Whenever a line of the listing contains the string "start", return that line.
═══
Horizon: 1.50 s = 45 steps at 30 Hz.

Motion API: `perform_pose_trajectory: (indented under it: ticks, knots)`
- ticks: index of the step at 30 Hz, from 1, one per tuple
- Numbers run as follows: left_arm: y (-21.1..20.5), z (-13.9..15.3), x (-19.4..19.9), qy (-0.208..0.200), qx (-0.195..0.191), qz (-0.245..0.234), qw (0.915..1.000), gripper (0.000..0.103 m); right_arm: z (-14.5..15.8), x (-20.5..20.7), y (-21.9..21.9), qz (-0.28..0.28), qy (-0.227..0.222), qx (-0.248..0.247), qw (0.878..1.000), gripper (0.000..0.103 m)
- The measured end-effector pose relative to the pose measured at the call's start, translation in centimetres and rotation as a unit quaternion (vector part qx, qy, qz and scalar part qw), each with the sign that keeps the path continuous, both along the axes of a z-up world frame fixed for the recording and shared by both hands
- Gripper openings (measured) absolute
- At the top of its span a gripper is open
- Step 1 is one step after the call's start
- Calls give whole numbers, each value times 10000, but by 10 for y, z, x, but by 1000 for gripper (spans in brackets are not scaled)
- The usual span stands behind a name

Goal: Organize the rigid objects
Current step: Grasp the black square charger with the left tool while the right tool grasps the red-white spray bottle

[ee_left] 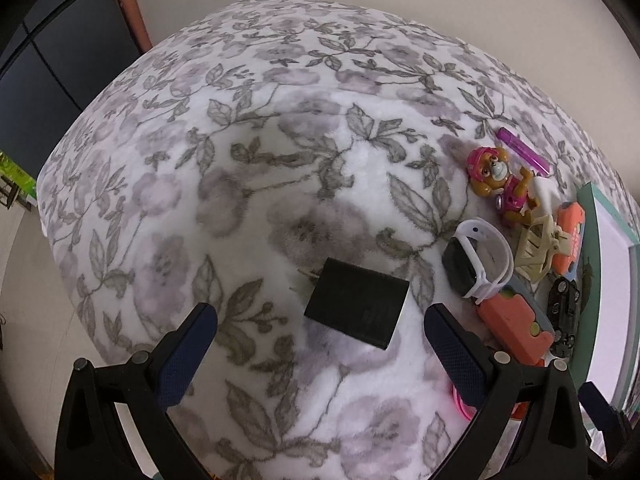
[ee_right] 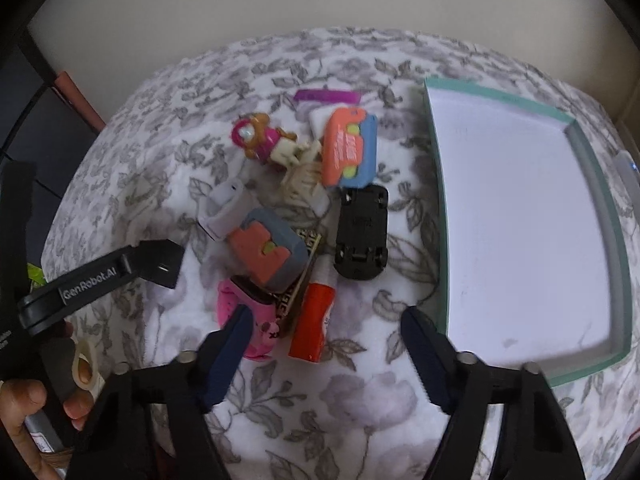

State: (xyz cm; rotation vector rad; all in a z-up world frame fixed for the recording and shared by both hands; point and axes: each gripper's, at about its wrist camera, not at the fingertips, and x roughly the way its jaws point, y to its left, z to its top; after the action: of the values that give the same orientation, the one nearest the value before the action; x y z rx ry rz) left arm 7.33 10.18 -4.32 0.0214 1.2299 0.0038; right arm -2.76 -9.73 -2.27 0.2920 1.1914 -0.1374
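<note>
My left gripper (ee_left: 320,314) is open, pointing down over a black plug adapter (ee_left: 356,306) that lies on the floral cloth between its fingers without touching them. My right gripper (ee_right: 326,320) is open above a heap of toys. A red glue stick (ee_right: 312,322) lies between its fingers, and neither pad touches it. By the right gripper's left finger (ee_right: 234,336) sits a pink watch (ee_right: 256,320). The heap also holds an orange and grey toy (ee_right: 268,254), a black toy car (ee_right: 362,236), a white watch (ee_left: 480,260) and a pup figure (ee_left: 500,180).
A teal tray (ee_right: 438,216) with a bare white floor stands right of the heap. Further back lie an orange and blue toy (ee_right: 352,146), a cream hair clip (ee_right: 304,178) and a purple tube (ee_right: 326,96). A hand (ee_right: 24,404) holds the left tool at lower left.
</note>
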Motion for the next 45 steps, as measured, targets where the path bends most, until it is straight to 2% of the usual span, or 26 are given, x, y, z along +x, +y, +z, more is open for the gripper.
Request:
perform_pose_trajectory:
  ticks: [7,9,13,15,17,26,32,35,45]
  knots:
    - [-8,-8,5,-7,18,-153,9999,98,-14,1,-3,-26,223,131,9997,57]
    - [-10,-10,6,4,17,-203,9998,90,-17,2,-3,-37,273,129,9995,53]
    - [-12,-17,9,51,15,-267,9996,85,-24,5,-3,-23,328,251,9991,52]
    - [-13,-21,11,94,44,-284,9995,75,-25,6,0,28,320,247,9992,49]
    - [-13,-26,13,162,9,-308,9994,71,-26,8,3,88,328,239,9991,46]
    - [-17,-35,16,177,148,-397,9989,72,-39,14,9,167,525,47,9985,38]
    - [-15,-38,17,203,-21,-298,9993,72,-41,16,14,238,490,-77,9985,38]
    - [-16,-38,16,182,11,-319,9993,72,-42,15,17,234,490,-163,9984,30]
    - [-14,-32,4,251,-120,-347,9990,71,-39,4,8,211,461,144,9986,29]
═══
Result of this exercise >>
- The measured end-effector pose relative to the pose measured at the call's start, translation in centimetres and rotation as a unit quaternion (vector part qx, qy, qz and scalar part qw), each with the sign that keeps the path continuous, both along the axes of a z-up world frame fixed for the recording and shared by both hands
- Step 1 is one step after the call's start

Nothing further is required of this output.